A study was done by Elise Temple and her colleagues in 2003 and was published in the Proceedings of the National Academy of Sciences in 2003. Numerous other studies have shown that when children are reading, specific parts of their brains are active. This activation can be measured using functional magnetic resonance imaging, also known as fMRI. There are differences in the physiological activity of the brains of the good readers vs the poor readers. The biggest difference is in the temporo-parietal region.
At the time of this study, Elise Temple was at Stanford University and was interested in whether these differences could be reduced. She examined whether there were interventions that could ameliorate deficits in the neural mechanisms that underlie phonological processing in children with dyslexia.
The study involved children between 8 and 12 years of age and 20 of the students had developmental dyslexia. Then data from a group of typical readers was collected to provide a comparison. These students were behaviorally and physiologically assessed at the start and end of the study. During the study, students with dyslexia used the Fast ForWord Language software product. The students used the Fast ForWord Language product for 100 minutes a day, five days a week. On average, they used the product for 28 days.
Three behavioral tests were given to the students that evaluated students’ early reading skills and reading achievement. They were: The Comprehensive Test of Phonological Processing, The Clinical Evaluation of Language Fundamentals, and the Woodcock Reading Mastery Test.
These tests evaluated students’ ability to manipulate the sounds in language, as well as their ability to use language in general, and their ability to read and understand words, sentences, and paragraphs. In addition to the behavioral tests, fMRI was used to measure students’ brain activity while they were doing a reading task. As has been found by other researchers, Temple and her colleagues found that during reading tasks, typical readers had physiological activity in the temporo-parietal and frontal regions of the brain. They also found that there are differences in the physiological activity of the students with developmental dyslexia, specifically in the temporo-parietal and frontal regions.

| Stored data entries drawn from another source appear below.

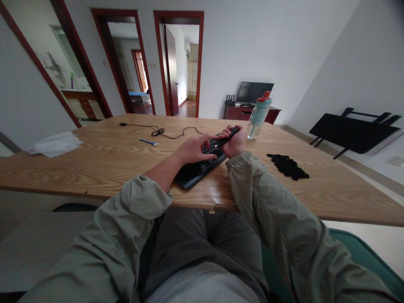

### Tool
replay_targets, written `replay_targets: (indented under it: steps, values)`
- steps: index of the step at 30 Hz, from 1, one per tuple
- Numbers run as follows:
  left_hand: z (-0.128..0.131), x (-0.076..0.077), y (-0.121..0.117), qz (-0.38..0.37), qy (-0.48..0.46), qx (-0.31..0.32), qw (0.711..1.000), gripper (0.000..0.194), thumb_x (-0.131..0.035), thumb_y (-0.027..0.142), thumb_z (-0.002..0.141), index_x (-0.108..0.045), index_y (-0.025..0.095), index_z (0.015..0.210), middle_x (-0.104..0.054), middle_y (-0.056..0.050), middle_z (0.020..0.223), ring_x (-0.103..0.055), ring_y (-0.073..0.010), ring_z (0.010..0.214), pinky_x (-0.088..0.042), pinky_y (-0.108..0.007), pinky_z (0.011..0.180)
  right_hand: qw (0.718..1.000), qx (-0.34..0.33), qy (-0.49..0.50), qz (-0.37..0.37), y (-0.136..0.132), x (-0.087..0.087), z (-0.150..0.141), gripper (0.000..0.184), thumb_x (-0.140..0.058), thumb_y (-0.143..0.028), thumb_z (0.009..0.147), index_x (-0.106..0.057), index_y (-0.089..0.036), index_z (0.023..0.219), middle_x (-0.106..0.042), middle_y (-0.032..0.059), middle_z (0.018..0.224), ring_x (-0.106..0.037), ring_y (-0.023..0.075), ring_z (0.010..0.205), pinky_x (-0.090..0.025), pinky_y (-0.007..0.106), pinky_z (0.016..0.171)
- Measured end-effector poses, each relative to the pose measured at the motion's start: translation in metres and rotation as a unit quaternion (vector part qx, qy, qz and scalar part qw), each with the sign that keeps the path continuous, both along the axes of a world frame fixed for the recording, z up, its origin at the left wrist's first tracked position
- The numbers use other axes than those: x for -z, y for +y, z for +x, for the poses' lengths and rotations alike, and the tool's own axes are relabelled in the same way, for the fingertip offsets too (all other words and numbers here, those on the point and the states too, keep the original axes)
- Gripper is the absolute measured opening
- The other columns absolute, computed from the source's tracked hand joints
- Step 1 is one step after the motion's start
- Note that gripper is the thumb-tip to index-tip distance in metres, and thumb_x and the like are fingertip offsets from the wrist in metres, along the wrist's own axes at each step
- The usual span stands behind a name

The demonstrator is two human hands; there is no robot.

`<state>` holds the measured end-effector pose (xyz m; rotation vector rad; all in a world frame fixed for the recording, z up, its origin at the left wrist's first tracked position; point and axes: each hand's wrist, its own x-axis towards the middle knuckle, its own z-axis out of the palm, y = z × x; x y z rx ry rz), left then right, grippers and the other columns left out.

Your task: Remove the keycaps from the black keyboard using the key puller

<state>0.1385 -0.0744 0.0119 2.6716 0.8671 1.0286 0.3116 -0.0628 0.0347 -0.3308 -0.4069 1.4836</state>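
Observation:
A black keyboard (197, 171) lies slantwise on the wooden table, close to its front edge. Over its keys rests my left hand (196, 149), thumb and forefinger spread apart, fingertips reaching toward the other hand. At the keyboard's far right end, my right hand (236, 144) is closed around a slim, black, bar-shaped object (232, 132), tilted up to the right. Its exact kind does not show. A small bright spot sits near its lower end. To the right lies a flat patch of loose black keycaps (288, 166).
A bottle with a red lid (259, 115) stands behind my right hand. A small blue-handled brush (148, 142) and a coiled black USB cable (158, 131) lie behind the keyboard, to the left. White tissue (58, 144) lies at the table's (104, 168) left end.

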Motion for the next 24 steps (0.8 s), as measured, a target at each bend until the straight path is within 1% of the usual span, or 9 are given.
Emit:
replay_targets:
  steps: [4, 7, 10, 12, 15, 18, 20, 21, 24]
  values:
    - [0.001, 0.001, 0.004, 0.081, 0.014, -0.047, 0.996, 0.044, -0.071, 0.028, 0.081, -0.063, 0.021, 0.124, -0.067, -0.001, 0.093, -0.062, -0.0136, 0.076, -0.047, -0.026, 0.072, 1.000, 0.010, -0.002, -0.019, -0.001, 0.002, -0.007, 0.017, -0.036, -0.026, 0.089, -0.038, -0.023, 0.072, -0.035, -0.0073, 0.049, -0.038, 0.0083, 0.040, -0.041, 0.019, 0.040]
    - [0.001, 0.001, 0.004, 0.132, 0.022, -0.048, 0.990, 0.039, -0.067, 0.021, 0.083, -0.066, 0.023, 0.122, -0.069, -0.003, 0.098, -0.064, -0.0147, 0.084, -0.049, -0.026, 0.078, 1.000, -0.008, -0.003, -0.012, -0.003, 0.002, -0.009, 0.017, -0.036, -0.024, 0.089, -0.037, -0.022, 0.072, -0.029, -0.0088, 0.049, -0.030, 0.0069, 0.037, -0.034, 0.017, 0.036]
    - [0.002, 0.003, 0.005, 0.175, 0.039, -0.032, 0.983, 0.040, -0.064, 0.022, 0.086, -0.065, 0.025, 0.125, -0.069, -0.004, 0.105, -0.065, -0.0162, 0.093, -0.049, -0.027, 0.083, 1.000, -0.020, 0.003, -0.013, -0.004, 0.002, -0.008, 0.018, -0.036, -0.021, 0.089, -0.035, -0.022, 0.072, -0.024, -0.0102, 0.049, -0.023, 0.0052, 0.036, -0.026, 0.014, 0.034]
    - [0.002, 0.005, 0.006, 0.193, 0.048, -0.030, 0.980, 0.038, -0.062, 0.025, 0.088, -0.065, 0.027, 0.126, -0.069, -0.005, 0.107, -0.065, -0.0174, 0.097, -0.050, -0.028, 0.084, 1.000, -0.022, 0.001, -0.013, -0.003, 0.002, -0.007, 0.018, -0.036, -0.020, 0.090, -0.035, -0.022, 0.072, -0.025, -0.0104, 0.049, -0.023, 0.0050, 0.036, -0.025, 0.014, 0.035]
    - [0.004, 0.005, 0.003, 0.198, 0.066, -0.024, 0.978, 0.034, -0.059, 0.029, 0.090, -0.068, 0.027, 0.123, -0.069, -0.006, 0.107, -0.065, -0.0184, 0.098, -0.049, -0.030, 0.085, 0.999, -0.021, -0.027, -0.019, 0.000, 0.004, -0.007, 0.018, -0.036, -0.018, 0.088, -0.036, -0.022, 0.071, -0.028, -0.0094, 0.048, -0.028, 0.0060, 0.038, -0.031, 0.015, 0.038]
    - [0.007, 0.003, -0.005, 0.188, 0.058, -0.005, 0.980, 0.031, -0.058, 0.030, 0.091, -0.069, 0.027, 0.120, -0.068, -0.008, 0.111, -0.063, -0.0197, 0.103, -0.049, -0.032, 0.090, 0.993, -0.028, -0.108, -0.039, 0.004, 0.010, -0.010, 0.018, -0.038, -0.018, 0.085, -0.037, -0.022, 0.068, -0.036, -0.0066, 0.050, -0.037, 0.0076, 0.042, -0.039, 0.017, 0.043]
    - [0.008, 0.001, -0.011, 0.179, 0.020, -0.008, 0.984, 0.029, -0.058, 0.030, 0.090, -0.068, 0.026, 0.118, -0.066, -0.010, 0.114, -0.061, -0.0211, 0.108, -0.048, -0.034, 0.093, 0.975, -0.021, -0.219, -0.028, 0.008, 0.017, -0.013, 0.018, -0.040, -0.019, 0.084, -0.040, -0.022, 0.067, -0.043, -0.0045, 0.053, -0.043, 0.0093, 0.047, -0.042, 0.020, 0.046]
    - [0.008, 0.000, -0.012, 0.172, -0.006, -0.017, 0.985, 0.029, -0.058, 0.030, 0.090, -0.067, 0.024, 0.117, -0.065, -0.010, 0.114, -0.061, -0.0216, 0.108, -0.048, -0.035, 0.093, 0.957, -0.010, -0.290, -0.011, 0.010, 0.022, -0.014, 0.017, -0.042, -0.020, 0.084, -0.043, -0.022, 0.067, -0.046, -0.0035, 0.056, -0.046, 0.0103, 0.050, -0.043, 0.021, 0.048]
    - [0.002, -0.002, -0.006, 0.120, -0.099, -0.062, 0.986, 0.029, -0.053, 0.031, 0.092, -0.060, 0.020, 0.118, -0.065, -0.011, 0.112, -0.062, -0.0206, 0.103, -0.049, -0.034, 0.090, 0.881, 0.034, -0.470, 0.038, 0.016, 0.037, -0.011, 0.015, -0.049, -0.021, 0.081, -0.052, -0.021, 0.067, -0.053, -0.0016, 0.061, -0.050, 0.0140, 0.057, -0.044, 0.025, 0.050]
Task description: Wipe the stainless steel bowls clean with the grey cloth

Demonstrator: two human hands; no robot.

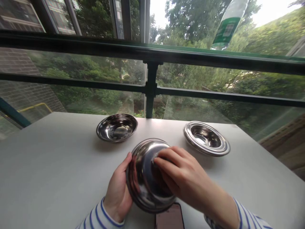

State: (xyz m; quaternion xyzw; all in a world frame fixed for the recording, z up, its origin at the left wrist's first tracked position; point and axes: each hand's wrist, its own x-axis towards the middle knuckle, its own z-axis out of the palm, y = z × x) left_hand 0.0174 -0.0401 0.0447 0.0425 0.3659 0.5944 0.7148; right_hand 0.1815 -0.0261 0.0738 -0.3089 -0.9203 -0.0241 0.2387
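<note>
My left hand (119, 187) grips the rim of a shiny metal bowl (143, 178), thumb on the outside. The bowl is tilted, its rounded outer base facing up toward me. Bent over that base, the fingers of my right hand (178, 168) are drawn together and press on the metal. A small pale bit shows at their tips, too little to name. Behind, to the left, sits an upright metal bowl (116, 128). At the back right, metal bowls with wide rims (220, 149) appear stacked; their number is unclear.
A phone (170, 218) lies on the white table (59, 178) below the held bowl, partly hidden by it. Along the table's far edge runs a dark green railing (150, 92) with glass panes. A bottle with a green label (226, 28) stands on the top rail.
</note>
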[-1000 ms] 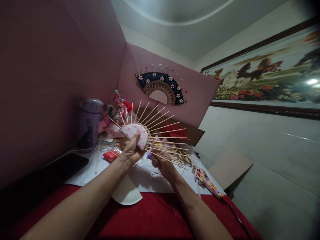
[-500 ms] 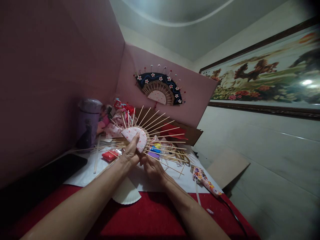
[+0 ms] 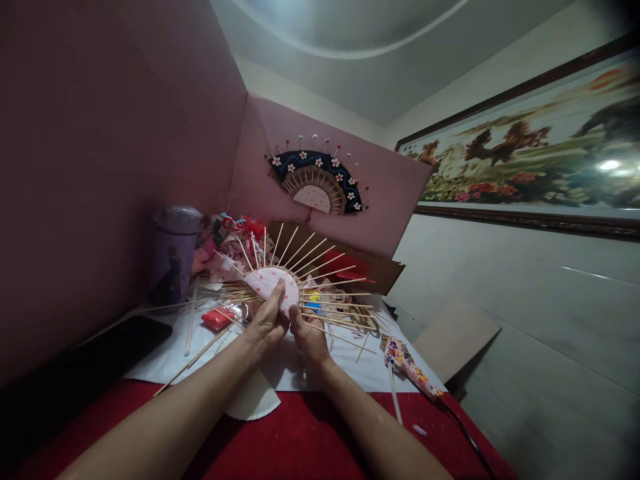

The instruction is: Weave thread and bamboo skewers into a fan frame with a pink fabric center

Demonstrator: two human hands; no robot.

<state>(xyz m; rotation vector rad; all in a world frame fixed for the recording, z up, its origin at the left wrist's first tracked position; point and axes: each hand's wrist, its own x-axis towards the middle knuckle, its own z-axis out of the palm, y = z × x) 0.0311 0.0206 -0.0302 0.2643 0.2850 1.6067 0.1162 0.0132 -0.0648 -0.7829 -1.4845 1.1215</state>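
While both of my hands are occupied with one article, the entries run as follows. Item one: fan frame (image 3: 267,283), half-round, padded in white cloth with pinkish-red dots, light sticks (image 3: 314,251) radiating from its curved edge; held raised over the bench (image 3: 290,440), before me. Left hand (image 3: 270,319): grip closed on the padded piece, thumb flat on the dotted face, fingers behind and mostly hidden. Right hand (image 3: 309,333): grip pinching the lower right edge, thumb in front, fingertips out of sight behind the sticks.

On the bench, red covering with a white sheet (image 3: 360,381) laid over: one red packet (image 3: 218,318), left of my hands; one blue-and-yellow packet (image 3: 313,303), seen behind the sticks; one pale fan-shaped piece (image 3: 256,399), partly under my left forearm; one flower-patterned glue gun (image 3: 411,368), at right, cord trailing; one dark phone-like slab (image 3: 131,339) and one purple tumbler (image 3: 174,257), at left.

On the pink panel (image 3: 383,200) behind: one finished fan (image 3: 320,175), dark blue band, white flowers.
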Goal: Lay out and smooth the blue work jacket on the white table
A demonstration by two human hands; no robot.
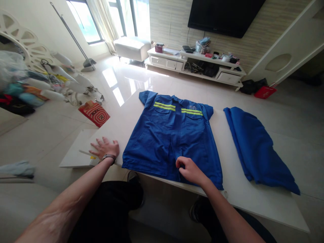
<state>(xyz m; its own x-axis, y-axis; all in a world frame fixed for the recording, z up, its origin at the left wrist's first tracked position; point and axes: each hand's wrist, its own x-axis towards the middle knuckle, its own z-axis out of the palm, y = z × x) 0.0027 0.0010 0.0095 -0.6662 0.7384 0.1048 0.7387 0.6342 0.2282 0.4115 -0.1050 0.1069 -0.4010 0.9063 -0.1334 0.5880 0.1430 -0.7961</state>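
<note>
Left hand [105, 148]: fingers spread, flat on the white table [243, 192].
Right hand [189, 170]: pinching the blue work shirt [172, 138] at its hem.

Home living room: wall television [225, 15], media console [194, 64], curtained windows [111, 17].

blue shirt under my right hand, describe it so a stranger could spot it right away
On the white table, the blue shirt lies spread flat, front up, with the right hand at its near hem. Unlike the plain blue cloth to its right, it has yellow-green stripes across the chest.
</note>
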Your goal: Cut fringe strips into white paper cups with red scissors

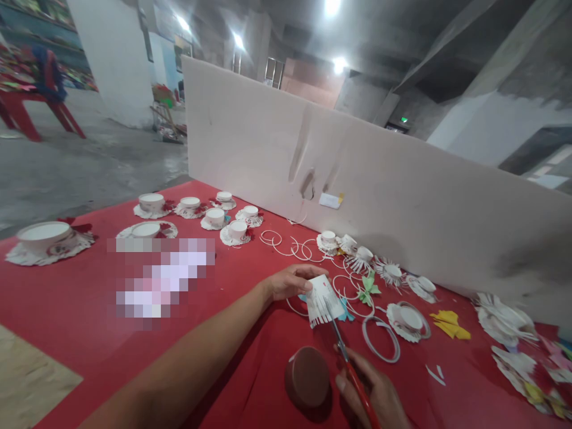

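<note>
My left hand grips a white paper cup, thumb and fingers closed on its near-left side. The cup's lower edge is cut into narrow strips. A pair of scissors with red handles is in my right hand, and its blades reach up to the strips. Whether the blades are closed on the paper I cannot tell. Just below the cup stands a brown round object. Pieces of light blue paper lie behind the cup, and a green paper piece is to its right.
Several fringed paper cups stand upside down on the red tabletop. Thin white rings, a thicker ring and yellow paper lie among them. A tall pale board rises along the far edge. Cut pieces pile up at right.
</note>
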Action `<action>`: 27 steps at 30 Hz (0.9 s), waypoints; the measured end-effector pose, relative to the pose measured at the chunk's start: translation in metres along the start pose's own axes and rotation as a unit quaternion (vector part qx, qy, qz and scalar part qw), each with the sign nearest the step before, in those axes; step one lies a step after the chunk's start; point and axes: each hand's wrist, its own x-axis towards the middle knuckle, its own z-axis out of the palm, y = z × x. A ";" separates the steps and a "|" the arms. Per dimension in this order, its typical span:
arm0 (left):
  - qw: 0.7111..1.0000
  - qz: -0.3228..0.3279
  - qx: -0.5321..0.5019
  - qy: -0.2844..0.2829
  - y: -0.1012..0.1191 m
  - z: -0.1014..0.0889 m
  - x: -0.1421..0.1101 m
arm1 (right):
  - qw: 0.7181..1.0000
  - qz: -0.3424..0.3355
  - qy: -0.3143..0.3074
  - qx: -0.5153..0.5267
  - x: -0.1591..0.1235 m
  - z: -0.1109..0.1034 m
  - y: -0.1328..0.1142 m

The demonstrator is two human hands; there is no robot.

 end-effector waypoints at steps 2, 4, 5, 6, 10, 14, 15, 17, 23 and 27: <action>1.000 -0.007 0.004 -0.013 0.000 -0.001 0.000 | 1.000 -0.008 0.003 0.001 0.001 0.000 0.003; 1.000 -0.011 0.006 -0.022 0.000 -0.002 0.000 | 1.000 -0.010 0.005 -0.001 0.001 0.001 0.007; 1.000 -0.012 0.007 -0.025 -0.001 -0.003 0.000 | 1.000 -0.004 0.005 0.002 0.001 0.002 0.008; 1.000 -0.013 0.008 -0.027 -0.001 -0.003 0.000 | 1.000 0.001 0.003 0.005 0.001 0.003 0.010; 0.999 -0.012 0.009 -0.031 -0.002 -0.005 0.001 | 1.000 -0.002 -0.004 -0.003 0.000 0.004 0.013; 0.999 -0.015 0.013 -0.036 -0.001 -0.006 0.000 | 1.000 -0.021 0.004 -0.005 0.001 0.002 0.013; 0.999 -0.017 0.015 -0.037 -0.001 -0.005 0.000 | 1.000 -0.021 0.003 0.000 0.001 0.002 0.014; 0.999 -0.022 0.019 -0.041 -0.001 -0.005 0.000 | 1.000 -0.016 -0.003 0.012 0.001 0.002 0.015; 0.998 -0.032 0.026 -0.048 -0.001 -0.002 0.000 | 0.999 -0.034 -0.001 0.000 0.002 0.003 0.017; 0.998 -0.032 0.029 -0.049 0.000 -0.001 0.000 | 0.999 -0.025 -0.040 -0.027 0.002 -0.003 0.013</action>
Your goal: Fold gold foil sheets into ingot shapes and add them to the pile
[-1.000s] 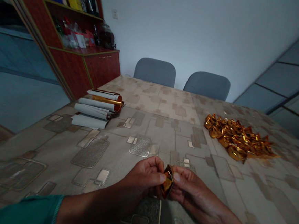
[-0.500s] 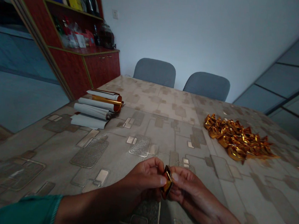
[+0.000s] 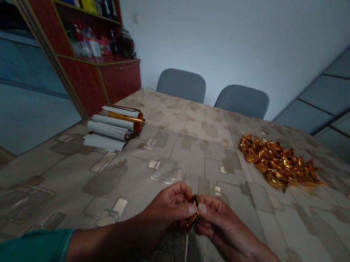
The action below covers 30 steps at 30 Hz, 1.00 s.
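Inspection finds a beige patterned vinyl tablecloth (image 3: 50,169) beneath your hands. White-backed gold foil rolls (image 3: 113,127) lie ahead-left of them, and a heap of twisted gold foil pieces (image 3: 277,163) ahead-right. Your left hand (image 3: 168,211) and right hand (image 3: 224,223) pinch one folded gold foil piece (image 3: 193,214) between them.

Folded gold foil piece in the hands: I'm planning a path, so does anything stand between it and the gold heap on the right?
Nothing visible does. Between the folded gold foil piece, held by the left hand and right hand, and the gold foil heap, only the patterned table cover shows.
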Each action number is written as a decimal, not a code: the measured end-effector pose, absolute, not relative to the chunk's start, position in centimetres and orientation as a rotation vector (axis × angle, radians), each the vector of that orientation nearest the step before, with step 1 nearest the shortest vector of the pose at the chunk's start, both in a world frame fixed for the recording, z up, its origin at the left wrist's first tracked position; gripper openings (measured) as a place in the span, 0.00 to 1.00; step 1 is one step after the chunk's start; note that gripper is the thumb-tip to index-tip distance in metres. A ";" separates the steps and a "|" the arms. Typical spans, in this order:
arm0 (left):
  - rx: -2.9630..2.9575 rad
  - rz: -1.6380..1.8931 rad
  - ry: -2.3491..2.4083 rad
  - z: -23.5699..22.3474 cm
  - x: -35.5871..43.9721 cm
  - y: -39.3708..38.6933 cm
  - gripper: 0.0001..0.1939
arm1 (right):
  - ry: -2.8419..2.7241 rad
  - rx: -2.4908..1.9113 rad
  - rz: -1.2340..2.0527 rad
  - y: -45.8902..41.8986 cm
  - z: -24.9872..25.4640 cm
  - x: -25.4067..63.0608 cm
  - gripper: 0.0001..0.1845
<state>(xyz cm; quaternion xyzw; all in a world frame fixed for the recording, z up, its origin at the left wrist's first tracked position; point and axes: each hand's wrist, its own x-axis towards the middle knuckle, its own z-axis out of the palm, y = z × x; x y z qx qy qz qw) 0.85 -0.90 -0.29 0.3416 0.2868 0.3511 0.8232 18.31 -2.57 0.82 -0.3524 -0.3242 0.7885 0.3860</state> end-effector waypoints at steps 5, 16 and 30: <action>0.730 0.743 0.588 -0.6 0.9 -0.8 0.19 | -0.803 -0.875 2.021 -2.6 0.8 18.3 0.19; 0.746 0.771 0.620 -0.5 1.1 -0.7 0.20 | -0.793 -0.914 2.006 -2.6 0.7 18.4 0.18; 0.717 0.745 0.693 0.5 1.0 -0.8 0.16 | -0.780 -0.919 2.008 -2.4 0.7 18.4 0.19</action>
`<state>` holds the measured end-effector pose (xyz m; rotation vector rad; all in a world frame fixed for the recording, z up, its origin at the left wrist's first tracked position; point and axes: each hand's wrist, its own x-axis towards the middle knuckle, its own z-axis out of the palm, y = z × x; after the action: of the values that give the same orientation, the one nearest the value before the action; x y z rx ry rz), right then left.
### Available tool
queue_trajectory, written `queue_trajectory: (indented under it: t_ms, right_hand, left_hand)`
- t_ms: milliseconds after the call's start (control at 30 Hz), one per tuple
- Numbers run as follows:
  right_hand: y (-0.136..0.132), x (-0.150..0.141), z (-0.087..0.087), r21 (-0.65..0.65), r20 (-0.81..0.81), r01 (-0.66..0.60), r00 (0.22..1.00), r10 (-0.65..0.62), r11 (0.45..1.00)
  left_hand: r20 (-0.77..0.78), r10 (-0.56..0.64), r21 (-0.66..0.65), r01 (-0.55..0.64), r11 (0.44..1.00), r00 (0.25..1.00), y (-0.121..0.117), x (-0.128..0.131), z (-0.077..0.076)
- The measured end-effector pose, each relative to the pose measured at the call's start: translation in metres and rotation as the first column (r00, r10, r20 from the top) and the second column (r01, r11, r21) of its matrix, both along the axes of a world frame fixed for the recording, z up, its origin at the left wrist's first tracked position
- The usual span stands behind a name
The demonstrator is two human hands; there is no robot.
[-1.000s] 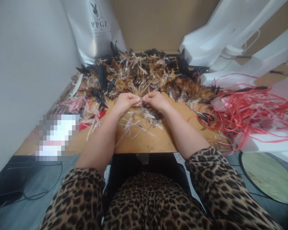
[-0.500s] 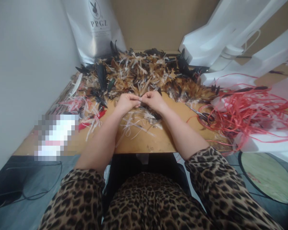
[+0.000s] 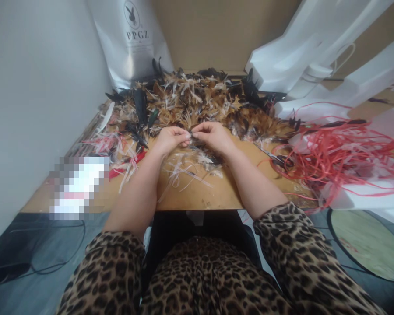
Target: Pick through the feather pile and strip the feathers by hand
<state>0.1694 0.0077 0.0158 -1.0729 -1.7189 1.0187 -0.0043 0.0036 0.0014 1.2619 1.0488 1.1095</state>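
My left hand (image 3: 173, 139) and my right hand (image 3: 212, 136) meet almost fingertip to fingertip over the middle of the table. A small bunch of brown feathers (image 3: 189, 120) fans out just beyond the fingertips, and my left hand pinches its base. The thumb and forefinger of my right hand are closed at the same spot; what they grip is too small to make out. Behind the hands lies a large heap of brown and black feathers (image 3: 197, 89). Below the wrists are thin whitish strips (image 3: 177, 170) and a few loose feathers (image 3: 205, 159).
Scissors (image 3: 271, 153) lie right of my hands, beside a tangle of red ribbon (image 3: 344, 153). Red and white strips (image 3: 107, 144) and a blurred-out bright object (image 3: 80, 186) are at left. A silver bag (image 3: 134, 57) and a white machine (image 3: 282, 61) stand behind on the wooden table (image 3: 223, 192).
The fingertips came together and overlapped half a second ago, and now sit slightly apart. My right fingers have shifted and straightened a little; the other things stay in place.
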Motion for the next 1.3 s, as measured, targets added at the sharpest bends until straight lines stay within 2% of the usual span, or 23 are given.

After using the product, students’ cortical activity was re-evaluated. There were several areas that had increased activity – of specific interest were the left temporo-parietal region and the left frontal region. Both are regions that typically have reduced activity in children with dyslexia, but whose activation increased following remediation with the Fast ForWord Language product.
Corresponding with the changes in temporo-parietal activation, there were improvements in the students’ behavioral measures. The improvements in receptive and expressive language skills, as well as rapid naming, which tests rapid recall abilities, were all statistically significant. There were also improvements in other reading skills including sight word reading, decoding, and passage comprehension. Again, these improvements were statistically significant.
The results of this study lead Temple and her colleagues to conclude that students with dyslexia have reduced cortical activity in the temporo-parietal and inferior frontal regions. The activation becomes more typical when students undergo intensive remediation and that the changes in cortical activation are correlated with improvements in early reading skills.